You can use either ranged or melee attacks during combat. Damaging enemies at a distance with a pistol and finishing them off with the sword is the most basic move. Due to the proximity of enemy groups, carefully pulling one group towards you is paramount to survival. Some beasts will knock or grapple you into areas that aggravate more monsters than you bargained for. When this happens, the use of health potions or healing skills prevents a premature death.
Between a rock and a Behemoth
Tricks, skills and auras help mitigate the problems when you get into heavy action. Skills are unlocked on a progressive skill-tree and can be reset for a very low fee later in the game. Skills enhance abilities over the standard sword and pistol attacks. Attacks may gain elemental damage at the cost of mana. One sword skill expels lighting that flows into nearby creatures. Auras provide passive bonuses like an increased gold drop rate. One of the best tricks actually pauses time. Once time is halted, you can prepare some damaging skills before time resumes.
Power ups are skill combinations, fueled from Rage, that maximize damage output. You could use a combination to create an exploding bullet which damages a large group of ghouls. Combinations can be set on the fly, with the number keys, or stored to the space bar for uncompromising offensive power. Defeating numerous small enemies, to maintain a high Rage pool, is crucial for offensive power. Combinations allow skill customization and healthy spikes in action. Unfortunately, you spend excessive time looking at the bottom of the screen instead of the beautifully presented action.
Function hot keys let you shuffle between skills during the heat of battle. This is essential to get the most from mana reserves and spell cool-downs. Things can get awkward when you juggle melee, ranged, health, mana, off-hand abilities and combination attacks. You might try to attack with a spell that is in the cool-down phase. The game allows you to get fairly complex with your attacks and only gets awkward when you try too much. Cycling between a few skills and using both attack types was usually enough to chew through enemies.
Quest structure is standard for the genre. Townsfolk need something killed or collected and you are the monster slayer for the job. You might need to find gemstones to place in a statue or escort a ghost back to his dead body. Van Helsing Jnr. will even collect flowers for a pretty lady in return for a magical potion. The quest design feels like the original Diablo, with delightfully hand crafted items placed in your inventory. Unfortunately the quest tempo fades towards the finale, abandoning the tasteful pacing for drudgery.
Progression becomes like treading water during the final third of the game. Similar enemy groups, like Electric Werewolves, are spaced evenly throughout bland, open levels. These tightly packed areas are a chore to get through.

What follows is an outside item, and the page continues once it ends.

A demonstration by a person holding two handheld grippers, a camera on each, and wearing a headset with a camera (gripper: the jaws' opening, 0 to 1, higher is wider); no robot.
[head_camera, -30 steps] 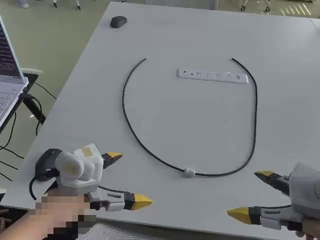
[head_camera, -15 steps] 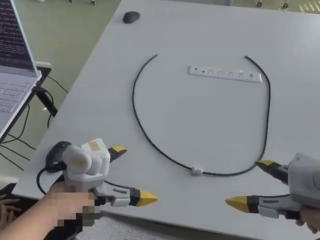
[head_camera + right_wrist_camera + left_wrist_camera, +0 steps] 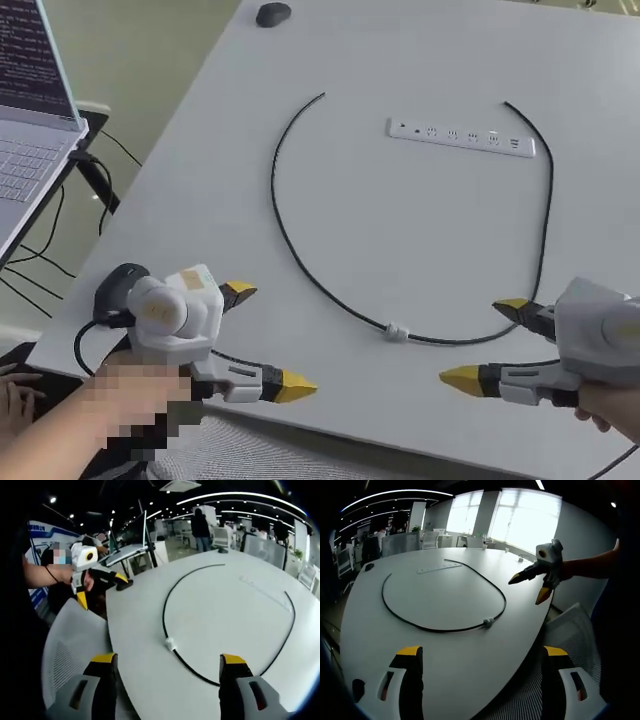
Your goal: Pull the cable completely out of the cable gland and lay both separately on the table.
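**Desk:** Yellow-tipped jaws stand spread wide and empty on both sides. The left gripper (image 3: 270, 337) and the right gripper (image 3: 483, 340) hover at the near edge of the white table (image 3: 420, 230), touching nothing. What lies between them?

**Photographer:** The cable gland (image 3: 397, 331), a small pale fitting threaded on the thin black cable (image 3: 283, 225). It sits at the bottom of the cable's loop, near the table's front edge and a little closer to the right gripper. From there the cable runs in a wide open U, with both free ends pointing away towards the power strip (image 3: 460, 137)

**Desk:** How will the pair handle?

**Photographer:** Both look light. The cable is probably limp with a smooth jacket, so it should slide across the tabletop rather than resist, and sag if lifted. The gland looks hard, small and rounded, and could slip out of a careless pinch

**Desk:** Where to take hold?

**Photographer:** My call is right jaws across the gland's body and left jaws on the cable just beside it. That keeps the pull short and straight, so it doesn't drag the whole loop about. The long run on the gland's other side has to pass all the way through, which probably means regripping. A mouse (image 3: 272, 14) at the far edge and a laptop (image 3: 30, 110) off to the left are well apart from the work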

The game is not hard on normal, but it feels artificially padded near the end. If you prefer to clear a level, bring a snack. Running backwards minimizes danger when taking on enemies, but further exacerbates the feeling of stagnation. These lengthy, padded sections should have been compressed or interlaced with quests and puzzles.
Oh joy, more electric werewolves
Lady Katarina is a ghostly companion who battles foes, collects items and makes jokes. She was bound to the Van Helsing family years ago when Abraham Van Helsing rescued her. She begrudgingly follows your orders, but enjoys the thrill of combat. You can give her specific orders; like engaging at range or focusing on the target you are attacking. She can even collect gold and items post battle, should you tire of collecting the spoils of war. You can continue to explore the world while she sells unneeded items back in town. Katarina is almost the perfect combination of companion from Diablo and pet from Torchlight.